Exercise: The response should contain all of the data below, reproduced exactly, and no pictures.

──────── Supplied material

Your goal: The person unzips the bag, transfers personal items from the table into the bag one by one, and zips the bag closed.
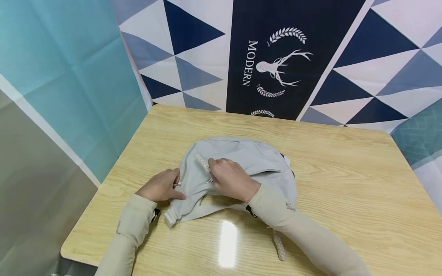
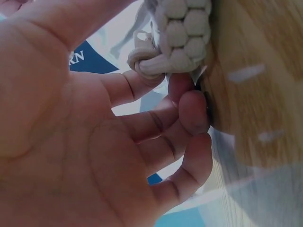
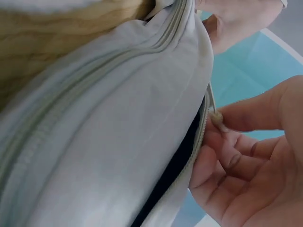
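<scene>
Grey bag (image 1: 238,161) centre-frame on desk (image 1: 345,184) | my left hand (image 1: 160,188) pinches its left edge | my right hand (image 1: 231,178) pinches zipper pull (image 3: 216,117) | risk: lining may snag the zipper if pulled askew.

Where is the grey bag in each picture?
Head: the grey bag lies mid-table, under both hands.
Left wrist: only its braided cord shows, top middle, with a blurred grey strip at the right edge.
Right wrist: it fills the left and middle.
Shared landmark: the wooden table.
</scene>
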Demonstrator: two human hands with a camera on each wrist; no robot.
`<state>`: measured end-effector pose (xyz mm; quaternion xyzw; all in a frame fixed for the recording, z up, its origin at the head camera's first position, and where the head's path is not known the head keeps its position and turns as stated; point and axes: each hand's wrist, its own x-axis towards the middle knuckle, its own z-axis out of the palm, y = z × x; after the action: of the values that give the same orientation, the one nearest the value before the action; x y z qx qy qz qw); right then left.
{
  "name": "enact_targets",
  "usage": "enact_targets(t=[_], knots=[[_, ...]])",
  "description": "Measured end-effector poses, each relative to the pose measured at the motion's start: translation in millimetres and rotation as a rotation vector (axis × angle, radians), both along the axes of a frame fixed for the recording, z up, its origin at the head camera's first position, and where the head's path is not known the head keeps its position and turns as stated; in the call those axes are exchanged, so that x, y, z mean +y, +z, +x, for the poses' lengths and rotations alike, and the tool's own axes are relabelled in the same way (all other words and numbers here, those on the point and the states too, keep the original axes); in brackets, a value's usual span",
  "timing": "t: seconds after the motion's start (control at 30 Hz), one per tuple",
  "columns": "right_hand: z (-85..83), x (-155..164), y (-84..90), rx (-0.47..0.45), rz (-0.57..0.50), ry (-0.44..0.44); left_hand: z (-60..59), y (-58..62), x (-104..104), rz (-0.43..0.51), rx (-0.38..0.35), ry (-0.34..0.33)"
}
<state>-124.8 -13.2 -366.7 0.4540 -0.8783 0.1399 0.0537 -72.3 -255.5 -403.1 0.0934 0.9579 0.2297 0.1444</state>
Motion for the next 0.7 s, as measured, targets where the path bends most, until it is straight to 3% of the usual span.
enact_targets(t=[0.4, 0.7], knots=[[1.1, 29.4, 3.4, 0.039, -0.031, -0.088, -5.1, 0.2, 0.6, -0.009, -0.032, 0.001], [-1.2, 52.7, 2.9, 0.011, -0.077, -0.093, -1.0, 0.3, 0.1, 0.004, -0.056, 0.012]])
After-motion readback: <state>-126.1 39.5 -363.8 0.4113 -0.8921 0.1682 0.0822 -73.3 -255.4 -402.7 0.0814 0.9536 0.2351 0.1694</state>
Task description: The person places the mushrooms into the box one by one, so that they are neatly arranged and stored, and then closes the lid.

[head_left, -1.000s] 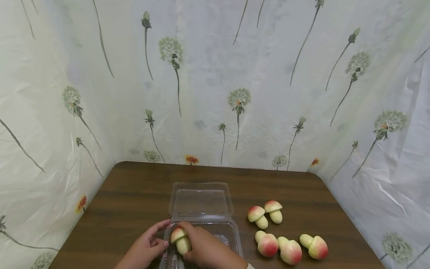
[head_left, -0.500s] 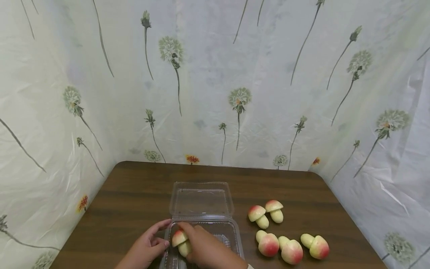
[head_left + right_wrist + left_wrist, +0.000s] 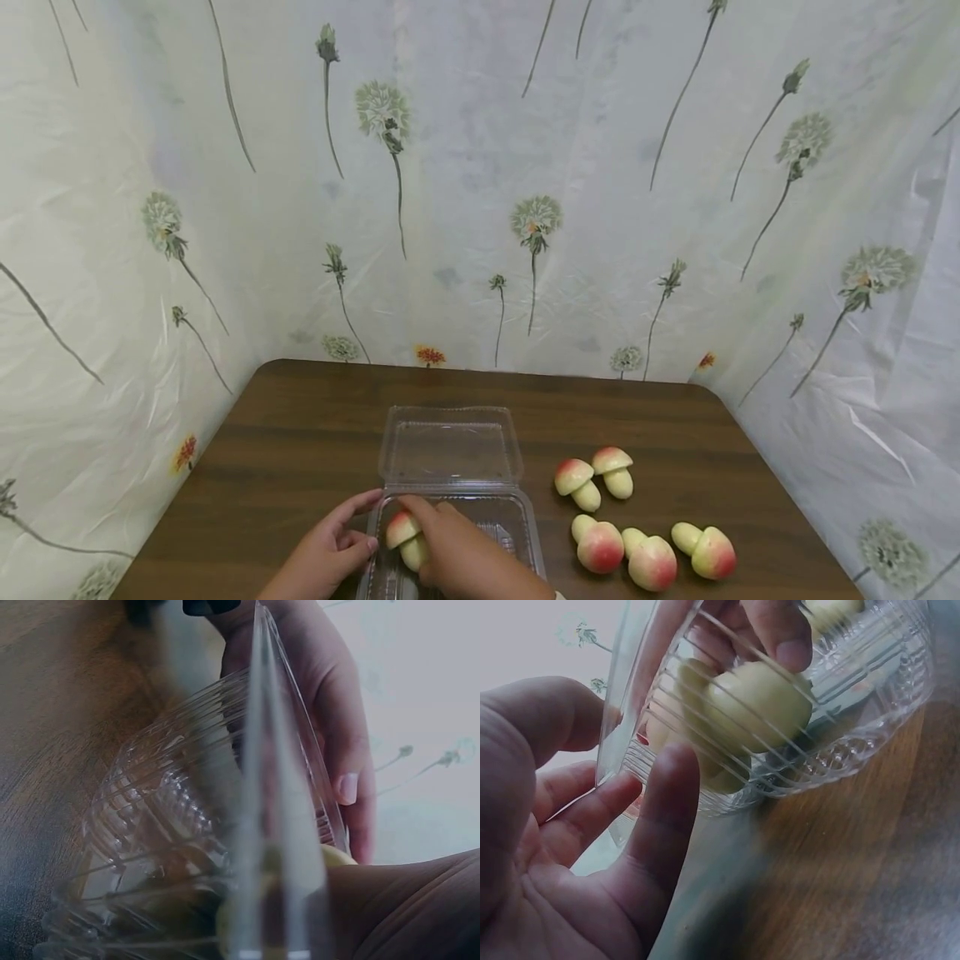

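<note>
A clear plastic clamshell container (image 3: 529, 533) stands near the table's front edge, its lid (image 3: 450, 446) laid back. My left hand (image 3: 326, 543) holds its left rim, with the thumb and fingers at the edge. Inside, my right hand (image 3: 468, 552) grips a toy mushroom (image 3: 402, 529) with a red and cream cap, at the container's left side. In the left wrist view the pale mushroom (image 3: 761, 705) shows through the ribbed wall, the right hand's fingers (image 3: 787, 645) on it. The right wrist view looks through the blurred container wall (image 3: 165, 795), which covers most of the mushroom.
To the container's right lie several similar mushrooms: two at the back, such as the cream one with a red top (image 3: 611, 471), and a front row ending with a red-capped mushroom (image 3: 708, 552). A flower-patterned sheet (image 3: 465, 208) hangs behind the brown table (image 3: 322, 417).
The gripped mushroom has shifted slightly right and tilted a little within the container. The left hand and the container have stayed in place.
</note>
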`<move>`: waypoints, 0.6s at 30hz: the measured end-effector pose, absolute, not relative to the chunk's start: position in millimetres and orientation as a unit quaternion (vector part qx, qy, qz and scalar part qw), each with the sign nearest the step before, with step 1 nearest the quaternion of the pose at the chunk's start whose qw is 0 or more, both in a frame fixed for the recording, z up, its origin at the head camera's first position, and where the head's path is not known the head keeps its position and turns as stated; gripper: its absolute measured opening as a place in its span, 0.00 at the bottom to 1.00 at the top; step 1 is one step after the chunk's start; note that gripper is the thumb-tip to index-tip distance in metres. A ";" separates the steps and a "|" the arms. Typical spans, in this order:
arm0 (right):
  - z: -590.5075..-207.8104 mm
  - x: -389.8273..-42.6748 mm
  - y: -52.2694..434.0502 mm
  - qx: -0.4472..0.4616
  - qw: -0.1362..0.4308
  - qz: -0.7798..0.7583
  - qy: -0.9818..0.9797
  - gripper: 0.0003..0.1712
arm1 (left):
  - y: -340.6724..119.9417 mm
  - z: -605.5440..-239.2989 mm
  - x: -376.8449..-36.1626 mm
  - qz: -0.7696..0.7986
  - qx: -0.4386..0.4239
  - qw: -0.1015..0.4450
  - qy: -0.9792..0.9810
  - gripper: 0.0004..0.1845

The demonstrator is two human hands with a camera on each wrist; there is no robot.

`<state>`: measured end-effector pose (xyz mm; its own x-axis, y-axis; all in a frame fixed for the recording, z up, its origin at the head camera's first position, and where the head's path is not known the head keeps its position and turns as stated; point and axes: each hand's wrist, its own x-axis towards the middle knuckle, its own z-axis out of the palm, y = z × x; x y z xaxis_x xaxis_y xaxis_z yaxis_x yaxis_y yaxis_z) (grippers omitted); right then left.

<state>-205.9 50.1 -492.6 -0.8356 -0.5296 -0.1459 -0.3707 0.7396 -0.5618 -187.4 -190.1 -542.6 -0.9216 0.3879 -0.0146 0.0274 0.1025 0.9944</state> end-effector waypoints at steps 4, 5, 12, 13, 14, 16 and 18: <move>-492.4 -205.5 50.8 -0.243 0.151 -0.270 0.919 0.55 | -190.1 -542.8 -187.4 0.655 0.145 0.136 0.729 0.36; -492.6 -205.4 51.2 -0.241 0.154 -0.272 0.919 0.55 | -189.9 -542.8 -187.4 0.655 0.146 0.136 0.729 0.36; -493.1 -204.4 56.2 -0.232 0.169 -0.275 0.917 0.55 | -189.3 -543.2 -186.6 0.657 0.152 0.137 0.725 0.36; -493.1 -204.3 57.1 -0.233 0.169 -0.275 0.917 0.54 | -189.3 -543.2 -186.5 0.656 0.152 0.136 0.727 0.36; -493.0 -204.3 58.1 -0.236 0.169 -0.272 0.917 0.54 | -189.3 -543.1 -186.5 0.656 0.150 0.135 0.727 0.36; -492.9 -204.7 59.9 -0.242 0.167 -0.266 0.918 0.54 | -189.0 -542.7 -186.4 0.654 0.145 0.134 0.730 0.36; -493.0 -204.9 62.0 -0.246 0.169 -0.263 0.917 0.54 | -188.6 -542.4 -186.1 0.653 0.140 0.133 0.732 0.36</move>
<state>-204.9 62.0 -493.0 -0.8219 -0.5407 -0.1794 -0.3631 0.7398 -0.5664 -186.1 -188.6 -542.4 -0.9250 0.3797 -0.0116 0.0313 0.1066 0.9938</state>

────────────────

Solution to the exercise:
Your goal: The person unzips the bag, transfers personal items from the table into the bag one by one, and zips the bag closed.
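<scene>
Grey bag (image 1: 238,161) centre-frame on desk (image 1: 345,184) | my left hand (image 1: 160,188) pinches its left edge | my right hand (image 1: 231,178) pinches zipper pull (image 3: 216,117) | risk: lining may snag the zipper if pulled askew.

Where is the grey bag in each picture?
Head: the grey bag lies mid-table, under both hands.
Left wrist: only its braided cord shows, top middle, with a blurred grey strip at the right edge.
Right wrist: it fills the left and middle.
Shared landmark: the wooden table.
</scene>
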Demonstrator: two human hands with a camera on each wrist; no robot.
`<state>`: measured end-effector pose (xyz mm; quaternion xyzw; all in a frame fixed for the recording, z up, its origin at the head camera's first position, and where the head's path is not known the head keeps its position and turns as stated; point and axes: each hand's wrist, its own x-axis towards the middle knuckle, its own z-axis out of the palm, y = z × x; after the action: of the values that give the same orientation, the one nearest the value before the action; x y z qx qy qz qw); right then left.
{
  "name": "enact_targets",
  "usage": "enact_targets(t=[_], knots=[[_, ...]])",
  "description": "Measured end-effector poses, each relative to the pose measured at the motion's start: translation in millimetres and rotation as a rotation vector (axis × angle, radians), both along the axes of a frame fixed for the recording, z up, its origin at the head camera's first position, and where the head's path is not known the head keeps its position and turns as stated; in the call those axes are exchanged, so that x, y, z mean +y, +z, +x, for the poses' lengths and rotations alike, and the tool's own axes are relabelled in the same way (all other words and numbers here, those on the point and the states too, keep the original axes); in brackets, a value's usual span",
  "timing": "t: seconds after the motion's start (control at 30 Hz), one per tuple",
  "columns": "right_hand: z (-85..83), x (-155..164), y (-84..90), rx (-0.47..0.45), rz (-0.57..0.50), ry (-0.44..0.44); left_hand: z (-60..59), y (-58..62), x (-104..104), rz (-0.43..0.51), rx (-0.38..0.35), ry (-0.34..0.33)"
}
<state>-124.8 -13.2 -366.7 0.4540 -0.8783 0.1399 0.0537 -72.3 -255.5 -403.1 0.0934 0.9579 0.2297 0.1444</state>
Motion for the next 0.7 s, as measured, targets where the path bends most, until it is straight to 3% of the usual span.
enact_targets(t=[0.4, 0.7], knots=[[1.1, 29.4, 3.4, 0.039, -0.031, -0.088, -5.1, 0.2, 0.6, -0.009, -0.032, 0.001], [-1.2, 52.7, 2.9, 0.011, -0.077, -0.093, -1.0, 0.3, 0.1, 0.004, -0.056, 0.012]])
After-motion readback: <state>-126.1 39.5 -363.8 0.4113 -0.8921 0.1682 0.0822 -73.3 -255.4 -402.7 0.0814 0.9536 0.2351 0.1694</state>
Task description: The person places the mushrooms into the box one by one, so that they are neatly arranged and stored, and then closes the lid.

[head_left, -1.000s] 
[head_left, -0.500s] 
[head_left + right_wrist + left_wrist, +0.000s] 

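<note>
A clear plastic clamshell container (image 3: 529, 533) stands near the table's front edge, its lid (image 3: 450, 446) laid back. My left hand (image 3: 326, 543) holds its left rim, with the thumb and fingers at the edge. Inside, my right hand (image 3: 468, 552) grips a toy mushroom (image 3: 402, 529) with a red and cream cap, at the container's left side. In the left wrist view the pale mushroom (image 3: 761, 705) shows through the ribbed wall, the right hand's fingers (image 3: 787, 645) on it. The right wrist view looks through the blurred container wall (image 3: 165, 795), which covers most of the mushroom.
To the container's right lie several similar mushrooms: two at the back, such as the cream one with a red top (image 3: 611, 471), and a front row ending with a red-capped mushroom (image 3: 708, 552). A flower-patterned sheet (image 3: 465, 208) hangs behind the brown table (image 3: 322, 417).
The gripped mushroom has shifted slightly right and tilted a little within the container. The left hand and the container have stayed in place.
</note>
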`<move>`: waypoints, 0.6s at 30hz: the measured end-effector pose, absolute, not relative to the chunk's start: position in millimetres and orientation as a unit quaternion (vector part qx, qy, qz and scalar part qw), each with the sign nearest the step before, with step 1 nearest the quaternion of the pose at the chunk's start whose qw is 0 or more, both in a frame fixed for the recording, z up, its origin at the head camera's first position, and where the head's path is not known the head keeps its position and turns as stated; gripper: its absolute measured opening as a place in its span, 0.00 at the bottom to 1.00 at the top; step 1 is one step after the chunk's start; note that gripper is the thumb-tip to index-tip distance in metres. A ";" separates the steps and a "|" the arms. Typical spans, in this order:
arm0 (right):
  - z: -590.5075..-207.8104 mm
  - x: -389.8273..-42.6748 mm
  - y: -52.2694..434.0502 mm
  - qx: -0.4472..0.4616
  - qw: -0.1362..0.4308
  - qz: -0.7798..0.7583
  - qy: -0.9818..0.9797
  - gripper: 0.0003..0.1712
arm1 (left):
  - y: -340.6724..119.9417 mm
  - z: -605.5440..-239.2989 mm
  - x: -376.8449..-36.1626 mm
  - qz: -0.7696..0.7986
  - qx: -0.4386..0.4239
  - qw: -0.1015..0.4450
  - qy: -0.9792..0.9810
  - gripper: 0.0004..0.1845

The demonstrator is two human hands with a camera on each wrist; there is no robot.

`<state>`: measured end-effector pose (xyz mm; its own x-axis, y-axis; all in a frame fixed for the recording, z up, its origin at the head camera's first position, and where the head's path is not known the head keeps its position and turns as stated; point and axes: each hand's wrist, its own x-axis towards the middle knuckle, its own z-axis out of the palm, y = z × x; x y z xaxis_x xaxis_y xaxis_z yaxis_x yaxis_y yaxis_z) (grippers omitted); right then left.

<state>-205.9 50.1 -492.6 -0.8356 -0.5296 -0.1459 -0.3707 0.7396 -0.5618 -187.4 -190.1 -542.6 -0.9216 0.3879 -0.0146 0.0274 0.1025 0.9944</state> end-effector waypoints at steps 4, 5, 12, 13, 14, 16 and 18: <move>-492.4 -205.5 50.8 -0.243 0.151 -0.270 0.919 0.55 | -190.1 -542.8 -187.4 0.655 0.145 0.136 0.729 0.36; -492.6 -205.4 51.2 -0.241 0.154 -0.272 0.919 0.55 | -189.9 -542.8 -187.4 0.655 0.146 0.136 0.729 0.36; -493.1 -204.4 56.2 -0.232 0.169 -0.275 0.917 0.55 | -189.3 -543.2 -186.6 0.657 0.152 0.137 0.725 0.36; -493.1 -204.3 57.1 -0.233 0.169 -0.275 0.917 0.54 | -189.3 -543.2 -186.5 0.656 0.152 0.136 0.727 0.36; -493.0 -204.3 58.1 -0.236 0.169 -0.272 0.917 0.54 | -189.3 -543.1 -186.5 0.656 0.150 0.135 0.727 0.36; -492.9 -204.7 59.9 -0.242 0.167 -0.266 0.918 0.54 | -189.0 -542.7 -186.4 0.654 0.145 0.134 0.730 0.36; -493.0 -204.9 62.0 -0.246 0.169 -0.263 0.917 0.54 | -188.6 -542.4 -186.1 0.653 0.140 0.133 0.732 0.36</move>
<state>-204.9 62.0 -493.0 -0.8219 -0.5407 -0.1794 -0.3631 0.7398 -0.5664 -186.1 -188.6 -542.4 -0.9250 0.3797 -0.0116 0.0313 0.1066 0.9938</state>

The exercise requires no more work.